Spores 5–7 x 3.5–5 µm, ellipsoid, smooth, hyaline, inamyloid, white in deposit; hymenial cystidia abundant, clavate to fusoid-ventricose; pileipellis a cutis of purplish-brown, cylindrical hyphae; clamp connections present.
Habitat. Solitary to clustered on conifer logs and stumps, occasionally on wood chips; fruiting from late fall through mid-winter, widely distributed.
Edibility. Edible, but mediocre.
Comments. With its large size and robust stature, purplish red, squamulose cap and stipe, and contrasting yellow gills, Tricholomopsis rutilans is a handsome mushroom, but it can be confused with Gymnopilus luteofolius, a look-alike frequently found in wood chips. The latter differs in possessing an annulus, has rusty brown, dextrinoid spores, and sometimes develops greenish spots on the cap. A second Tricholompsis species, T. decora, rare in California, has a cap with grayish brown squamules. Once placed in Tricholoma, these two species were segregated as a distinct genus because of their large hymenial cystidia and lignicolous habit. The phylogenetic affinity of Tricholomopsis is currently unresolved, although they appear to be only distantly related to Tricholoma.
Tremella aurantia Schwein.
Common name: witch's butter
Misapplied name: Tremella mesenterica Retz.
Fruitbody gelatinous, 20–100 mm broad, composed of clustered, convoluted folds with blunt margins, somewhat brain-like; surface smooth, shiny when wet, otherwise dull, bright yellow to orangish yellow; context rubbery-gelatinous, concolorous with the surface, drying tough and hard but reviving easily. Odor and taste indistinct.
Spores 6–9.5 x 5–7.5 µm, subglobose to broadly ellipsoid, smooth, white in deposit; basidia longitudinally- or obliquely-septate, 2–4-celled, 10–14 µm in diameter.
Habitat. Solitary to gregarious, parasitizing Stereum hirsutum on decaying hardwood branches or logs; common throughout the season in coastal forests and at low elevations in the Sierra Nevada and Cascade ranges.
Comments. The genus Tremella is characterized by gelatinous, convoluted-folded to brain-like fruitbodies that parasitize other fungi, and produce spores on longitudinally-septate basidia. Our most common species is Tremella aurantia. It forms bright yellow to orangish yellow fruitbodies that grow on the bracket fungus Stereum hirsutum. On occasion, it is difficult to see the Stereum host because it has been completely consumed by the jelly fungus.
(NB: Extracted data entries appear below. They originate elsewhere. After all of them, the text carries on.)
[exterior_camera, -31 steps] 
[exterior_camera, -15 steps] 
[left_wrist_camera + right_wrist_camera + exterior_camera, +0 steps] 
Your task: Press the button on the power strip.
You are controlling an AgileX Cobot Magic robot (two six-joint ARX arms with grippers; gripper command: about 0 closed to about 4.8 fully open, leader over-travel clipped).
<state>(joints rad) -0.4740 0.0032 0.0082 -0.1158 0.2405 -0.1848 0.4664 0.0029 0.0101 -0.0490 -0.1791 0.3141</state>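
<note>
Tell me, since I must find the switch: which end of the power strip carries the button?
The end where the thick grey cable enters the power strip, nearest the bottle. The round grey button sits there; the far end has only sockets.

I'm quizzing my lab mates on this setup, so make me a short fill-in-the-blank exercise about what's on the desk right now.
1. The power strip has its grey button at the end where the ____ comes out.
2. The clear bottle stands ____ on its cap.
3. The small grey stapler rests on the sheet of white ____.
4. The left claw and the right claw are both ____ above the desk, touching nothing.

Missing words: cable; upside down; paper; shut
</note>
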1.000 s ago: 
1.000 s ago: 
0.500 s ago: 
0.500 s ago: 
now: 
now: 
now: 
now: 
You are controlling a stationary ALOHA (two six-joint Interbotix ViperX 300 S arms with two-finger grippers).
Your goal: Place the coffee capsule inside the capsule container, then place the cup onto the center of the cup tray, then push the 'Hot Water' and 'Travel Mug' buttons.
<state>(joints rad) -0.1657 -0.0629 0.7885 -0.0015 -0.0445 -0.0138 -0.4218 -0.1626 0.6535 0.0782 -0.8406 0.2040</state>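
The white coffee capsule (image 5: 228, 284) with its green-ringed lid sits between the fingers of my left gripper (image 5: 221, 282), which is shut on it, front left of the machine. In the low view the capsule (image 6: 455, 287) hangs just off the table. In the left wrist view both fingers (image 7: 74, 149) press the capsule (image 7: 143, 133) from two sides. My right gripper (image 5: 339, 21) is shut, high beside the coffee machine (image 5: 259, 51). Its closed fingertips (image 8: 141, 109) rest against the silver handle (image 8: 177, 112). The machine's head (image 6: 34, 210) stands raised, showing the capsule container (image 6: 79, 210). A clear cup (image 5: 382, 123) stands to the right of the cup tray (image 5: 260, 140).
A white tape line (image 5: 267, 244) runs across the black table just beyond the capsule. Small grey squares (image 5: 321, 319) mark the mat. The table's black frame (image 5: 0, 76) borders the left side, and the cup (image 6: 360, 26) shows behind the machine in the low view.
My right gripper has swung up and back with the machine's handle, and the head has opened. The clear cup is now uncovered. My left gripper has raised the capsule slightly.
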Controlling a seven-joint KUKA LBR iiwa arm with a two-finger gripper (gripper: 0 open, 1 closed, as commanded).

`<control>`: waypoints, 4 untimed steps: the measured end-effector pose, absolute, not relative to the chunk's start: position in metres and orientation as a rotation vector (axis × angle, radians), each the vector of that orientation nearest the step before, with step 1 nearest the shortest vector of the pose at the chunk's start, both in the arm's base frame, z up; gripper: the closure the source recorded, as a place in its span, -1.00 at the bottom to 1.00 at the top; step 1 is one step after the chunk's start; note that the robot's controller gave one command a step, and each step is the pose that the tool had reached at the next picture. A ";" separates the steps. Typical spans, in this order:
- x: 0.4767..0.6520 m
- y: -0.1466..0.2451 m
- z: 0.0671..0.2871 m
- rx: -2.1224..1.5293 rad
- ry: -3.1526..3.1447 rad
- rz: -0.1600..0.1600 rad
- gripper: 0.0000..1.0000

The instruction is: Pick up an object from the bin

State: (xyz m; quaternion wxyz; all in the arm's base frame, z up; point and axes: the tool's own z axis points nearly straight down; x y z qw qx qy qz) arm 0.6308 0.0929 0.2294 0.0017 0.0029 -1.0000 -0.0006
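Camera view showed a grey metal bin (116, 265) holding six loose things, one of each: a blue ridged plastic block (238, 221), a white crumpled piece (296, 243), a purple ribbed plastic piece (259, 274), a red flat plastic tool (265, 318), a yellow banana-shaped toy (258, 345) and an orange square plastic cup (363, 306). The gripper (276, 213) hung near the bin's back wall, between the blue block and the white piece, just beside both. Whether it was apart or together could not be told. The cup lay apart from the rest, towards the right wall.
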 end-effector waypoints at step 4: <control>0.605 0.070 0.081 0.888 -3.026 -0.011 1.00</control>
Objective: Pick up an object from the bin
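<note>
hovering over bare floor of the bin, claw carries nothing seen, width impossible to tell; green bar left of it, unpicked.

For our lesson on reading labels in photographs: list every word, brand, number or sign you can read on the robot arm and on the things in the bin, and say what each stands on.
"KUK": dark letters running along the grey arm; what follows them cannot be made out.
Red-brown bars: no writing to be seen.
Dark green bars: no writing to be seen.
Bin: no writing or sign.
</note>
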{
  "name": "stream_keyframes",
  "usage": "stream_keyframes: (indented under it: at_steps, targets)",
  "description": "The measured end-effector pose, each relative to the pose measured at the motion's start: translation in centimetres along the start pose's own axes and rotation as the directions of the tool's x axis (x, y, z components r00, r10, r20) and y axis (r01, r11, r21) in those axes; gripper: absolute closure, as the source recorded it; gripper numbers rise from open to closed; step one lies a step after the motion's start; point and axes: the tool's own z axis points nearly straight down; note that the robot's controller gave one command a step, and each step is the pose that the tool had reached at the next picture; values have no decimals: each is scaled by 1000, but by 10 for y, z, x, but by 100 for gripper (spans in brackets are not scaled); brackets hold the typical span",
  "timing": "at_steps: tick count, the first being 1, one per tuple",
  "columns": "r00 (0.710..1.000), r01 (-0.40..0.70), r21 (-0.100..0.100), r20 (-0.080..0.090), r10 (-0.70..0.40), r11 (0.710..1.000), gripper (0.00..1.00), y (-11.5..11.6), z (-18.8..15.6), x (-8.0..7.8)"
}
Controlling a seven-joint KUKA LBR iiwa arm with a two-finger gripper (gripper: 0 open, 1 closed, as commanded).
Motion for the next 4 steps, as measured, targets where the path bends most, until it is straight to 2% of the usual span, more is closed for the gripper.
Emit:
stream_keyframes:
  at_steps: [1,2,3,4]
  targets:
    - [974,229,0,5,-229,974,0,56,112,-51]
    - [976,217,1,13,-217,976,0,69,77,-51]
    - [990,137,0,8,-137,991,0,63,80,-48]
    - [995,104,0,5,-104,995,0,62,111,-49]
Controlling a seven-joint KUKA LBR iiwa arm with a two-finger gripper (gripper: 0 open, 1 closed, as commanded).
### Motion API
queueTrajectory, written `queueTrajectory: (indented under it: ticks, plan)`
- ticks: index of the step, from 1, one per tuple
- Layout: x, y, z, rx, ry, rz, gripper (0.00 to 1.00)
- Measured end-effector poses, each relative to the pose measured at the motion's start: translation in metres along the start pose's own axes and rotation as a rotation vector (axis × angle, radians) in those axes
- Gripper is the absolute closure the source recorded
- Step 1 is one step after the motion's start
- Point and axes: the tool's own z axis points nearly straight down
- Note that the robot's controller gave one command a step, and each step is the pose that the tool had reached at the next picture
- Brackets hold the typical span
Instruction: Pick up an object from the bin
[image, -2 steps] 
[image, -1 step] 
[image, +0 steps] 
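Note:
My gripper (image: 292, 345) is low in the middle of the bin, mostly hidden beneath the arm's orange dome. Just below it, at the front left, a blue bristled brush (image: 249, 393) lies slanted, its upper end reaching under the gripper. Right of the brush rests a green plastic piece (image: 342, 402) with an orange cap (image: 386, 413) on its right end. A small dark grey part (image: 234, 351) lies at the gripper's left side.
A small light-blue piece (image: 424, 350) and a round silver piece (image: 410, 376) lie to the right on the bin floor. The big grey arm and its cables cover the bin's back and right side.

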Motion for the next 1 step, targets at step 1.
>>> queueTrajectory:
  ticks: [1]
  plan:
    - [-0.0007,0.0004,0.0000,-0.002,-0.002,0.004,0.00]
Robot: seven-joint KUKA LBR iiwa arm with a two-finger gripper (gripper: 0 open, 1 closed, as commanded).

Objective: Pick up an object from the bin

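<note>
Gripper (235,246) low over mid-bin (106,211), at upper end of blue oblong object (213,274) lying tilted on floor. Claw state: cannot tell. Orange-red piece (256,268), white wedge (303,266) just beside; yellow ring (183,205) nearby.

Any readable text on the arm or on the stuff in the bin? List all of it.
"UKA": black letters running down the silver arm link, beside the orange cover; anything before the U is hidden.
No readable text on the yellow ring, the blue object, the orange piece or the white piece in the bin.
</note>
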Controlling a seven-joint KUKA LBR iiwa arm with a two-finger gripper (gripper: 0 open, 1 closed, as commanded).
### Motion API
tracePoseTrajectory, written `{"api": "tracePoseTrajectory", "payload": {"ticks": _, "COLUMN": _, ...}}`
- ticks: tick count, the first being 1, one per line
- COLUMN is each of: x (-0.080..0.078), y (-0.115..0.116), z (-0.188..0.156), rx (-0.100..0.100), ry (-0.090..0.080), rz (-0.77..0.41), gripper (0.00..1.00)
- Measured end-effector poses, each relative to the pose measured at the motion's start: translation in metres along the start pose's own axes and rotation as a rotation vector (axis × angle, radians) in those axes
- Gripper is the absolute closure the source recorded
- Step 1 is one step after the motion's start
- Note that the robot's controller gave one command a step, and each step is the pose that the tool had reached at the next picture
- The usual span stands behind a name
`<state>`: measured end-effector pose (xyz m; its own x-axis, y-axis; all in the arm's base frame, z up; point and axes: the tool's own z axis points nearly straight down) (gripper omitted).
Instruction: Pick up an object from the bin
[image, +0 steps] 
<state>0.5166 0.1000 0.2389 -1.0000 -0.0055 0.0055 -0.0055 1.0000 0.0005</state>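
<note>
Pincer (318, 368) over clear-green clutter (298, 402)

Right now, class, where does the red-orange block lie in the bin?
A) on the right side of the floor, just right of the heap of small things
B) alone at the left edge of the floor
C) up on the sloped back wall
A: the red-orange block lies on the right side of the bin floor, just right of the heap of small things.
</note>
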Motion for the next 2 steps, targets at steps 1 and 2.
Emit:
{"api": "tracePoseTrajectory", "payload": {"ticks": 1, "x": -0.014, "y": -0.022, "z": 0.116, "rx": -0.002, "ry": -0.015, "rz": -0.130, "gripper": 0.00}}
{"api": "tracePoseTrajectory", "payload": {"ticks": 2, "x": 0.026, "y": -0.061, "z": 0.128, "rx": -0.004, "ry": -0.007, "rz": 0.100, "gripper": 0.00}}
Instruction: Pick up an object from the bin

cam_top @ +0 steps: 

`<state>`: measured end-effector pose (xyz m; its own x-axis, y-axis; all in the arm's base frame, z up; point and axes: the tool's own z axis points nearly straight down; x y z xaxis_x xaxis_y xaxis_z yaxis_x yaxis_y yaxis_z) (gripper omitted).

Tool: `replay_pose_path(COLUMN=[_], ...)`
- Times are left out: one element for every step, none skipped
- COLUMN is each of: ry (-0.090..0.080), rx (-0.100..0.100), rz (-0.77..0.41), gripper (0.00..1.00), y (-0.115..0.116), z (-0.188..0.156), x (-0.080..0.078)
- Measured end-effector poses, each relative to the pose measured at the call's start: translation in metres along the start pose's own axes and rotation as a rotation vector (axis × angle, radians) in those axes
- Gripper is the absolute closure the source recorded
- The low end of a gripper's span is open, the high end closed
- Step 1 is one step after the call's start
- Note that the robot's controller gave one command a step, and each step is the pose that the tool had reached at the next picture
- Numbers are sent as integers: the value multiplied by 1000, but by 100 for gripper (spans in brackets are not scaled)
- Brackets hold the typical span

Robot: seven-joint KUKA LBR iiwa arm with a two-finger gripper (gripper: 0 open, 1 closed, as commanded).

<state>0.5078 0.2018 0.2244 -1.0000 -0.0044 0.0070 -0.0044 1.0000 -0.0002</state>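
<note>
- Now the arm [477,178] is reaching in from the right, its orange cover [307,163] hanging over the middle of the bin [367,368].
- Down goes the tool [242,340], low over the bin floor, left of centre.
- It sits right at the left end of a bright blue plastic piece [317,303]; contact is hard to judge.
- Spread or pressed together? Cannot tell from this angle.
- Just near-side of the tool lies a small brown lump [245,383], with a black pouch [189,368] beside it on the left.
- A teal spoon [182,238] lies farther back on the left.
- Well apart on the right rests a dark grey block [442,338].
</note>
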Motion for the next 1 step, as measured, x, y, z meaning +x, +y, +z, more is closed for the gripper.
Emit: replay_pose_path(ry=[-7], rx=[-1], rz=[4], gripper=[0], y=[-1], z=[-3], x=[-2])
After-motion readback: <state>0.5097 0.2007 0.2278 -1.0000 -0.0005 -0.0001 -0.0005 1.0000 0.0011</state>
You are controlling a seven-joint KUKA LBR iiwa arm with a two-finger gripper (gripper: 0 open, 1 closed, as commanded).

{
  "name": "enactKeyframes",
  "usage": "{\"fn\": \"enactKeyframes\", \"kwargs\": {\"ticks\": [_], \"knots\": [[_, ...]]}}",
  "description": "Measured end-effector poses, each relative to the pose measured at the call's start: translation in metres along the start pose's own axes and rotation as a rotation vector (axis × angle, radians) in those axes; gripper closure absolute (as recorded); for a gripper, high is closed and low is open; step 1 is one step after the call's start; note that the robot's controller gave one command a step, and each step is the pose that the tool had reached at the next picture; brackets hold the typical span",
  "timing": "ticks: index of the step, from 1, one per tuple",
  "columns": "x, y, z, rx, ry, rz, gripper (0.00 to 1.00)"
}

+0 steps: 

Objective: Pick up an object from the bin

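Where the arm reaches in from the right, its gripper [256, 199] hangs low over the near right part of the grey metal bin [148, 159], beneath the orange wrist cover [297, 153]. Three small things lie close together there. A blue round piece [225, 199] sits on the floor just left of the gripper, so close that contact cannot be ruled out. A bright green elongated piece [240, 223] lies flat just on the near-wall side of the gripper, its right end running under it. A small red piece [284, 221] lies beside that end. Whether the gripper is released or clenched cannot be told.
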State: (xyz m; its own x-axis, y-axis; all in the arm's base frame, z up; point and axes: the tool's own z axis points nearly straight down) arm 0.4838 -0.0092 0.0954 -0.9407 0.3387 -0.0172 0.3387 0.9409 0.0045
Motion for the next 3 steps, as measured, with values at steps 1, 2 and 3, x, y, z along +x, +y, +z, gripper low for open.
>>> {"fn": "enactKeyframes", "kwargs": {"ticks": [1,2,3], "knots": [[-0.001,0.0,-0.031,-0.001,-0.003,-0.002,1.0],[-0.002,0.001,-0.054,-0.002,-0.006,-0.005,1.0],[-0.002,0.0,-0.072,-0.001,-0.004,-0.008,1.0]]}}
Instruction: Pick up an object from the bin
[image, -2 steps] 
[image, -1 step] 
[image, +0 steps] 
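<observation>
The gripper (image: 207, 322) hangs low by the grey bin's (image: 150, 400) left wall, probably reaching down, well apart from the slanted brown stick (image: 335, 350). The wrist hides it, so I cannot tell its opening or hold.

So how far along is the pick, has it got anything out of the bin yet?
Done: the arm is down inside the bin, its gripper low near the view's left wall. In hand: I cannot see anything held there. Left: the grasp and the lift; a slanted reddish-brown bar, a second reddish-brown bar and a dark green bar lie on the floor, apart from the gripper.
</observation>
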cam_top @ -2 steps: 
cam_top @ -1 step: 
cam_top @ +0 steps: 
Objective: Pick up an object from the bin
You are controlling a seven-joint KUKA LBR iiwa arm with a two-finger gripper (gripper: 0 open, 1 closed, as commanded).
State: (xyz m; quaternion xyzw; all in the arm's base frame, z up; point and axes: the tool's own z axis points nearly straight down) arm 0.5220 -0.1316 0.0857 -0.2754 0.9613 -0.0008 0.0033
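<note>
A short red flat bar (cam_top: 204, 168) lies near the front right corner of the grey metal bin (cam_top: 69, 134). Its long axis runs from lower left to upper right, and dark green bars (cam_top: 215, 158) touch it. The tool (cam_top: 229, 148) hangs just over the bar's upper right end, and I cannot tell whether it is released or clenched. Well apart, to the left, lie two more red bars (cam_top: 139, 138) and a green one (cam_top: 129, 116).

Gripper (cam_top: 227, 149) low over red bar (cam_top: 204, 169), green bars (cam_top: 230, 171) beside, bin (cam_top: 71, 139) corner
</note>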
Tremella aurantia is often confused with T. mesenterica, but the latter parasitizes the crust fungus Peniophora, and forms larger elongate-ellipsoid spores (10–16 x 6–10 µm) on larger basidia (15–20 µm in diameter). A third witch's butter, Dacrymyces chrysospermus, is also common, but it has deeper orange fruitbodies that are saprotrophs on conifer wood, and forms sausage-shaped spores on tuning-fork-type basidia.
Other California Tremella species include: Tremella encephala with clear or pale yellowish tan folds surrounding a white central core, parasitizing Stereum sanguinolentum; and Tremella foliacea with brown fruitbodies, parasitizing Stereum or crust fungi.